Input for this task: Begin

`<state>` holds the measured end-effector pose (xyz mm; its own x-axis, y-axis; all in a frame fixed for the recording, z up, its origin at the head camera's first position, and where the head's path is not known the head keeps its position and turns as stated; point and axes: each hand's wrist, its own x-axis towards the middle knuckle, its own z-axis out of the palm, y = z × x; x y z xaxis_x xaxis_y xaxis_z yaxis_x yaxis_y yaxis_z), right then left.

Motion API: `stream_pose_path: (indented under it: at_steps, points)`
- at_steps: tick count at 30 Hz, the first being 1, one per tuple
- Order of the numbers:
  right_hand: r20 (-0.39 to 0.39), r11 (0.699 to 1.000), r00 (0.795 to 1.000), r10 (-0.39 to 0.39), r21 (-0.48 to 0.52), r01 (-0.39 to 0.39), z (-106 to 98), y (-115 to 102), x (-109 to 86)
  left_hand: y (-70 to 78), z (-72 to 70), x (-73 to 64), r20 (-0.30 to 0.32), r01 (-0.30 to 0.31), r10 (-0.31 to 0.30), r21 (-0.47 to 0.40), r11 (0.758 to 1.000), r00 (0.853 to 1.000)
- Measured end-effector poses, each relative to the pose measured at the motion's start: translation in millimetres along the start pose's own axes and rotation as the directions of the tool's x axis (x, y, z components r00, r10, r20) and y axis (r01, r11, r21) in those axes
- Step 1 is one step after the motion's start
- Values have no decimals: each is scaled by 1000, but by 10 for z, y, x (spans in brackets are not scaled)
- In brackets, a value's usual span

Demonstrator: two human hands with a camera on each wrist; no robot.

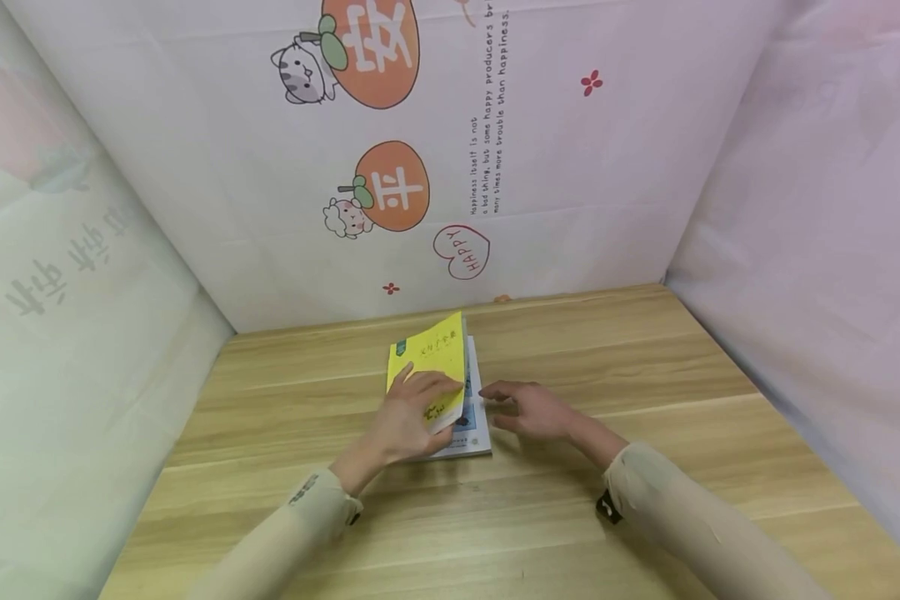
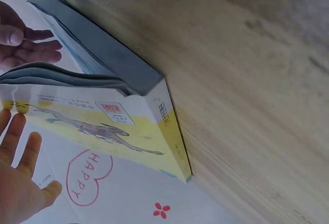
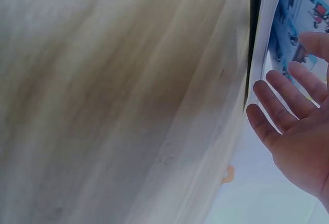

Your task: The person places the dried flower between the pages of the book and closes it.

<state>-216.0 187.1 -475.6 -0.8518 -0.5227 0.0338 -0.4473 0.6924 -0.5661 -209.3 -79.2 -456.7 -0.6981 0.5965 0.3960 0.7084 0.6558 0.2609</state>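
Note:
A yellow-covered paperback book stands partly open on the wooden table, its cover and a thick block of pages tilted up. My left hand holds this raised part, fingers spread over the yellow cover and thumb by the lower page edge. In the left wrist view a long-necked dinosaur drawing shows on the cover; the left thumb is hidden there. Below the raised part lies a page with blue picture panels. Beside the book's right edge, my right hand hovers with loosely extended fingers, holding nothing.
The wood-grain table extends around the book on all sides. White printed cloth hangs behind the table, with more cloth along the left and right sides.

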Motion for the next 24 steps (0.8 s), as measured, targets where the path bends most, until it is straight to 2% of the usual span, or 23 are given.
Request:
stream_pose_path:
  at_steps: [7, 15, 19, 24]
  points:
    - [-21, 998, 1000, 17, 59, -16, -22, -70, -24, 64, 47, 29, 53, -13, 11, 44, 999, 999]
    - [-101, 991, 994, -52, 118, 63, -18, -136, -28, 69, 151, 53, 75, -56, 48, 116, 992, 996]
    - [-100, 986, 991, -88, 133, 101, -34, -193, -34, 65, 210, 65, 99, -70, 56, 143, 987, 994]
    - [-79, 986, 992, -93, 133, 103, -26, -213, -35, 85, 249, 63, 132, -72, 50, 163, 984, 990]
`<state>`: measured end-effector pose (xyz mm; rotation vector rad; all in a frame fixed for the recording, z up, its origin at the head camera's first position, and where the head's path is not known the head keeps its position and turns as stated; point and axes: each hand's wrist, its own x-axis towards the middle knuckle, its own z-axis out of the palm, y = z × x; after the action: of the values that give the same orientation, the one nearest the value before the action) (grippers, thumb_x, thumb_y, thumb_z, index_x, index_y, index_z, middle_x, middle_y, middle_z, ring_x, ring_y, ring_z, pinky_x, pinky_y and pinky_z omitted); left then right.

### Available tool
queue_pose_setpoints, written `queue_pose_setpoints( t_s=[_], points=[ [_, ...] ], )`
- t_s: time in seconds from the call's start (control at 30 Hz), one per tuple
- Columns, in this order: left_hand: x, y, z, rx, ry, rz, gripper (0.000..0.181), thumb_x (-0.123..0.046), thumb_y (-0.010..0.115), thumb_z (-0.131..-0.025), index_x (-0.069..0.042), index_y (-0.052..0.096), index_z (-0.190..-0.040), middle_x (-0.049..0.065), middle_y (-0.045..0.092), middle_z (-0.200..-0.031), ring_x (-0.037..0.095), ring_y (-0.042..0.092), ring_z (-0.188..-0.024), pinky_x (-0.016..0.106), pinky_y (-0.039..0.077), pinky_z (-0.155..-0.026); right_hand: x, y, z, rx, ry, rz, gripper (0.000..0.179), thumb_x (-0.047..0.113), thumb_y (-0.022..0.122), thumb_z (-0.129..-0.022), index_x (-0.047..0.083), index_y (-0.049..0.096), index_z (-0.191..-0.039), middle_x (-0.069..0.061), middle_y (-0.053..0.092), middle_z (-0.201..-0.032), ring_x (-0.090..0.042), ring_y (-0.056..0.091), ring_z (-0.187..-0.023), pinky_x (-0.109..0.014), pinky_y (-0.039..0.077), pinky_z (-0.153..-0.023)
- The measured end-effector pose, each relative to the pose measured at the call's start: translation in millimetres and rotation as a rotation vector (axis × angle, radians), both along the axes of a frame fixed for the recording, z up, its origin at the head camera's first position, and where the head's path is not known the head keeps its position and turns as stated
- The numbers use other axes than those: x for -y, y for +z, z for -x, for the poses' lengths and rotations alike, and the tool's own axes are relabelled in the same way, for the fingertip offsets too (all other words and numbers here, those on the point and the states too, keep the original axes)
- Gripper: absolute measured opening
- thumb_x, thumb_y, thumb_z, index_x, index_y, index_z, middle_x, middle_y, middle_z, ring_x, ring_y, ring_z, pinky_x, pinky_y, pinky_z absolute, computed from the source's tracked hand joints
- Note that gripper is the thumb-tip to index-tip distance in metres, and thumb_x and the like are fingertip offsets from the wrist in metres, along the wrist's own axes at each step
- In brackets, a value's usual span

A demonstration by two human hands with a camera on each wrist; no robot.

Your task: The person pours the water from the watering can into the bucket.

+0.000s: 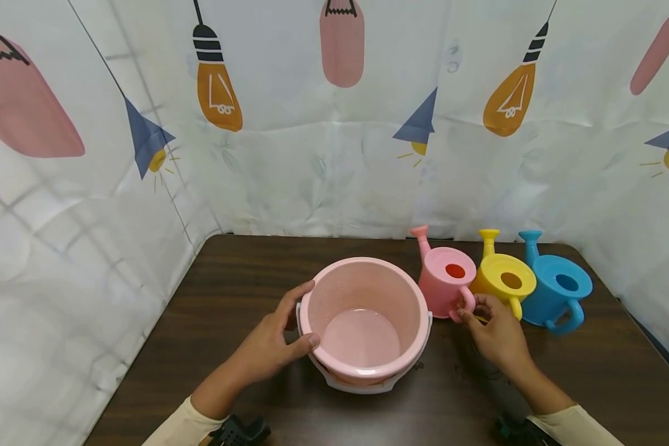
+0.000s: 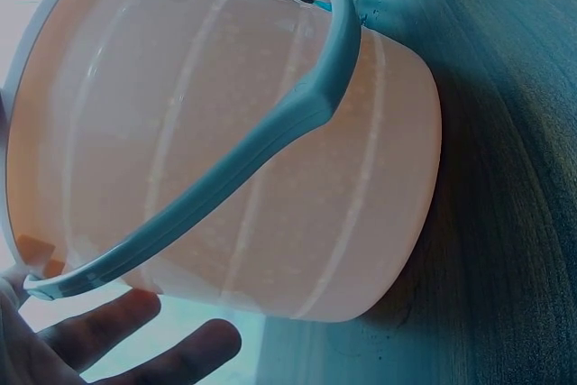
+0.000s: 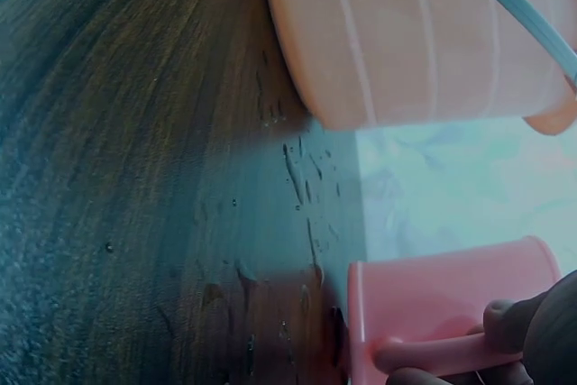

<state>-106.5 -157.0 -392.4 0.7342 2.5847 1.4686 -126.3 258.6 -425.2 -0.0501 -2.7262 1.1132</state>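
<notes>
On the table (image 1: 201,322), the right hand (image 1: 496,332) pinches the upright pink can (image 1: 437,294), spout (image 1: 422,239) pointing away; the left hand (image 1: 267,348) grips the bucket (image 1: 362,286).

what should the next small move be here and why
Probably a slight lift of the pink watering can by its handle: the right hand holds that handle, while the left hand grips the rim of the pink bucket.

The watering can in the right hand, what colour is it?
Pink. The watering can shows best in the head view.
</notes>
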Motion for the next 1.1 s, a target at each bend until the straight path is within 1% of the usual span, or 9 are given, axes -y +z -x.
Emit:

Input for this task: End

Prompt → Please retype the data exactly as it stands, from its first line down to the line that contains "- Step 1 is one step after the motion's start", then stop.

Exercise solution →
`<state>` holds the measured end-effector pose (xyz mm; its own x-axis, y-axis; all in a frame fixed for the recording, z up, its origin at the head camera's first position, and where the head's path is not known the head keeps its position and turns as stated; point and axes: each hand's wrist, its own x-axis towards the middle knuckle, its own z-axis out of the palm, y = z × x; x y z xaxis_x xaxis_y xaxis_z yaxis_x yaxis_y yaxis_z), right then left.

Motion API: `stream_pose_path: (indented under it: at_steps, points)`
- at_steps: tick count at 30 Hz, the first being 1, one per tuple
- Order of the numbers:
  right_hand: r20 (-0.39 to 0.39), r11 (0.699 to 1.000), r00 (0.795 to 1.000), r10 (-0.39 to 0.39), r21 (-0.48 to 0.52), r01 (-0.39 to 0.39), z (-106 to 98), y (-115 to 102), x (-109 to 86)
  left_hand: y (-70 to 78), z (-72 to 70), x (-73 to 64), r20 (-0.30 to 0.32), r01 (-0.30 to 0.31), r10 (-0.31 to 0.30), r21 (-0.47 to 0.40), r11 (0.758 to 1.000), r00 (0.853 to 1.000)
- Measured end-effector poses, each relative to the pose measured at the motion's start: translation in millimetres along the start pose's own axes and rotation as the directions of the tool's x axis (x, y, z components r00, r10, r20) and y axis (r01, r11, r21) in those axes
- Step 1 is one step after the motion's start

The output is finished.